→ REQUIREMENT
Each line of the data must be given back verbatim, with pictures removed.

- - - - - - -

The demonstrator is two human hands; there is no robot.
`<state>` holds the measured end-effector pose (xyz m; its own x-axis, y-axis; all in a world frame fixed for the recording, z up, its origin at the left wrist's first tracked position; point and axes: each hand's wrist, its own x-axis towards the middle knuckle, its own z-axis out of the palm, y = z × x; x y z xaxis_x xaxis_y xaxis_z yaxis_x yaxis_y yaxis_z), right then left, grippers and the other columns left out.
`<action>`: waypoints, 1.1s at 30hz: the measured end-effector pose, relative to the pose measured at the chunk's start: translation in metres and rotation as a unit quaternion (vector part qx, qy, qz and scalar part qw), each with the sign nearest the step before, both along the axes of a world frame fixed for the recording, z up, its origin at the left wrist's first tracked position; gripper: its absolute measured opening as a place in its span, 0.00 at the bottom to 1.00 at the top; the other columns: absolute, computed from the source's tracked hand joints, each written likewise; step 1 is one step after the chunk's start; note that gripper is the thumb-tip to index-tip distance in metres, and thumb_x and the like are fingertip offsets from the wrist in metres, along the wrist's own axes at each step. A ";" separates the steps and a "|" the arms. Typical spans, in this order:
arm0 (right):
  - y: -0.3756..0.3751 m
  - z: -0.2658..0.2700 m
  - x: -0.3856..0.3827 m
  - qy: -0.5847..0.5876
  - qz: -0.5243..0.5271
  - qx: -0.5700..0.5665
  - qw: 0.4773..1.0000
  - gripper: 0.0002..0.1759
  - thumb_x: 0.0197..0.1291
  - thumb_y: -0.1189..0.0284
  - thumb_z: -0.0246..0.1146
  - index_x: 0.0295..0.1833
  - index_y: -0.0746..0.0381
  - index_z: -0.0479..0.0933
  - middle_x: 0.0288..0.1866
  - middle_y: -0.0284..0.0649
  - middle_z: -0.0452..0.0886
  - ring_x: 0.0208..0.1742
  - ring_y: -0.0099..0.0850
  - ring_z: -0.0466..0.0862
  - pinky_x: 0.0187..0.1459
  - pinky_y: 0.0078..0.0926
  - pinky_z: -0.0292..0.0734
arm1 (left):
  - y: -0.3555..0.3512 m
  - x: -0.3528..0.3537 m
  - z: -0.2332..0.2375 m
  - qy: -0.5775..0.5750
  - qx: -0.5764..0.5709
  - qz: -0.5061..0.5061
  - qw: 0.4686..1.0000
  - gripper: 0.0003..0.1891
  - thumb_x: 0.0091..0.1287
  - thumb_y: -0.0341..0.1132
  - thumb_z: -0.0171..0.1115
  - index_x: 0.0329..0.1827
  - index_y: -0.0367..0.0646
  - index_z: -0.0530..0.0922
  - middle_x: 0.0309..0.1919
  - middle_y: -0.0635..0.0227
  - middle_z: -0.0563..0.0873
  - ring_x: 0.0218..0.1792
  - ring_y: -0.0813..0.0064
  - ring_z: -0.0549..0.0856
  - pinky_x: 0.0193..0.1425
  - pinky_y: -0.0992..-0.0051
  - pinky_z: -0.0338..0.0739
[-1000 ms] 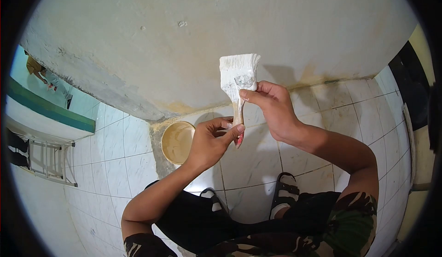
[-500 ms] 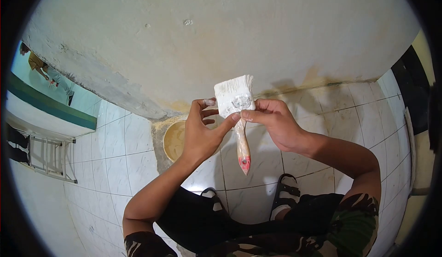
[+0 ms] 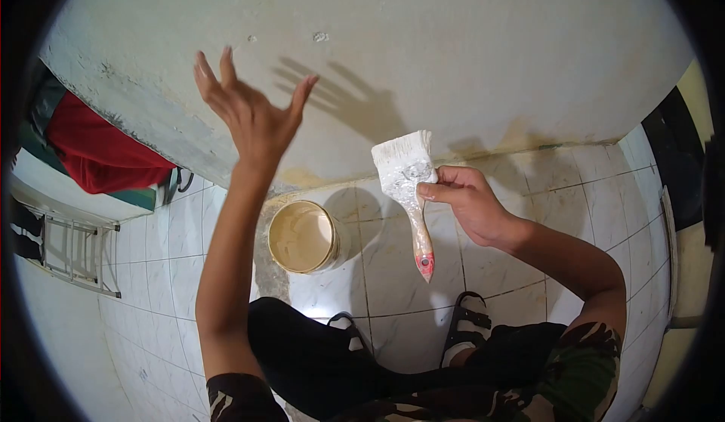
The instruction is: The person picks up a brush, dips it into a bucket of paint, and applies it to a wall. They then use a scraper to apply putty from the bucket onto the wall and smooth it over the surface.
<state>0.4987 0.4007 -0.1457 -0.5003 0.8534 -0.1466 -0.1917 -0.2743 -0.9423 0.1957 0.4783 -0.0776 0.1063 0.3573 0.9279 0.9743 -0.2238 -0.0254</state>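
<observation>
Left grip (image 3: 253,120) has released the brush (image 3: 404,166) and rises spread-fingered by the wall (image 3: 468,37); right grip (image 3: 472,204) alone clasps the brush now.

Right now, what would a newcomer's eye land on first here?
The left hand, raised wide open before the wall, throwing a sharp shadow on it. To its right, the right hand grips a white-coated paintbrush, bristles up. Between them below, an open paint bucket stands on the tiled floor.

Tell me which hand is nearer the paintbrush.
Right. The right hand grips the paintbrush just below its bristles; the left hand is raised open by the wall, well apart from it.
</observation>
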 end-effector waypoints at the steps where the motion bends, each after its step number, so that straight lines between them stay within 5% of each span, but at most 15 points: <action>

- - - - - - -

→ ANSWER BOX
The demonstrator is two human hands; there is no robot.
`<state>` holds the measured end-effector pose (xyz m; its own x-axis, y-axis; all in a world frame fixed for the recording, z up, its origin at the left wrist's first tracked position; point and axes: each hand's wrist, its own x-axis towards the middle knuckle, its own z-axis out of the palm, y = z × x; x y z xaxis_x xaxis_y xaxis_z yaxis_x yaxis_y yaxis_z), right then left, grippers and the other columns left out.
`<action>`: waypoints, 1.1s at 30hz: the measured end-effector pose, relative to the pose measured at the chunk's start: translation in metres and rotation as a unit quaternion (vector part qx, qy, qz and scalar part qw), each with the sign nearest the step before, both along the axes of a world frame fixed for the recording, z up, its origin at the left wrist's first tracked position; gripper: its absolute measured opening as a place in its span, 0.00 at the bottom to 1.00 at the top; the other columns: absolute, computed from the source's tracked hand joints, each written likewise; step 1 is one step after the chunk's start; note that gripper is the thumb-tip to index-tip distance in metres, and thumb_x and the like are fingertip offsets from the wrist in metres, along the wrist's own axes at each step. A ";" separates the steps and a "|" the arms. Typical spans, in this order:
arm0 (right):
  - y: -0.3756..0.3751 m
  - z: -0.2658..0.2700 m
  - x: -0.3856..0.3827 m
  - qy: -0.5847..0.5876
  - qz: -0.5243..0.5271
  - qx: -0.5700..0.5665
  - qw: 0.4773..1.0000
  - gripper: 0.0002..0.1759
  - thumb_x: 0.0197..0.1291
  - thumb_y: -0.1189..0.0284
  - thumb_z: -0.0246..0.1146
  - index_x: 0.0295..0.1833
  - index_y: -0.0746..0.0381
  - index_z: -0.0479..0.0933
  - middle_x: 0.0288..0.1866
  - middle_y: -0.0284..0.0649
  - middle_z: -0.0452..0.0886
  - ring_x: 0.0208..0.1742
  - ring_y: -0.0099..0.0850
  - ring_z: -0.0466..0.0862
  - pinky_x: 0.0187..0.1459
  - pinky_y: 0.0078..0.0926
  - pinky_z: -0.0292..0.0734
arm1 (left):
  - y: -0.3555..0.3512 m
  - x: -0.3528..0.3537 m
  - z: -0.2332..0.2375 m
  - qy: -0.5775..0.5750
  - qx: -0.5764..0.5709
  - qz: -0.5061..0.5061
  - qw: 0.4686..1.0000
  - gripper: 0.0003..0.1891
  - thumb_x: 0.0091..0.1287
  - thumb_y: -0.0341..0.1132
  - thumb_z: -0.0171..0.1115
  - index_x: 0.0329..0.1827
  - index_y: -0.0367..0.0646
  - index_z: -0.0530..0.0922
  - middle_x: 0.0309..0.1919
  - middle_y: -0.0635..0.0227
  - middle_z: -0.0563..0.0873
  - ring_x: 0.0218..0.1792
  - ring_y: -0.0813..0.0064
  - ring_z: -0.0549..0.0856
  - pinky_x: 0.0193..0.1425
  - pinky_y: -0.0992..-0.0051
  - pinky_z: -0.0338..0.0739
[-1000 ms] 
[-500 ms] 
[+0 ms] 
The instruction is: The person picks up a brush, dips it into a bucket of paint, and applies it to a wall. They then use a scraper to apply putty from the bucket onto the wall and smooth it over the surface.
<state>0.4987 0.4007 -0.1457 -0.5003 0.8534 -0.1466 -0.1917 -0.2743 -0.9423 0.1957 0.4783 -0.0776 0.1063 0.3573 0.9279 0.9743 -0.2238 -0.0254</state>
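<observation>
Left grip (image 3: 253,120) has released the brush (image 3: 404,166) and rises spread-fingered by the wall (image 3: 468,37); right grip (image 3: 472,204) alone clasps the brush now.

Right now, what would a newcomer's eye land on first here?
The left hand, raised wide open before the wall, throwing a sharp shadow on it. To its right, the right hand grips a white-coated paintbrush, bristles up. Between them below, an open paint bucket stands on the tiled floor.

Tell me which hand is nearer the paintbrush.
Right. The right hand grips the paintbrush just below its bristles; the left hand is raised open by the wall, well apart from it.
</observation>
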 end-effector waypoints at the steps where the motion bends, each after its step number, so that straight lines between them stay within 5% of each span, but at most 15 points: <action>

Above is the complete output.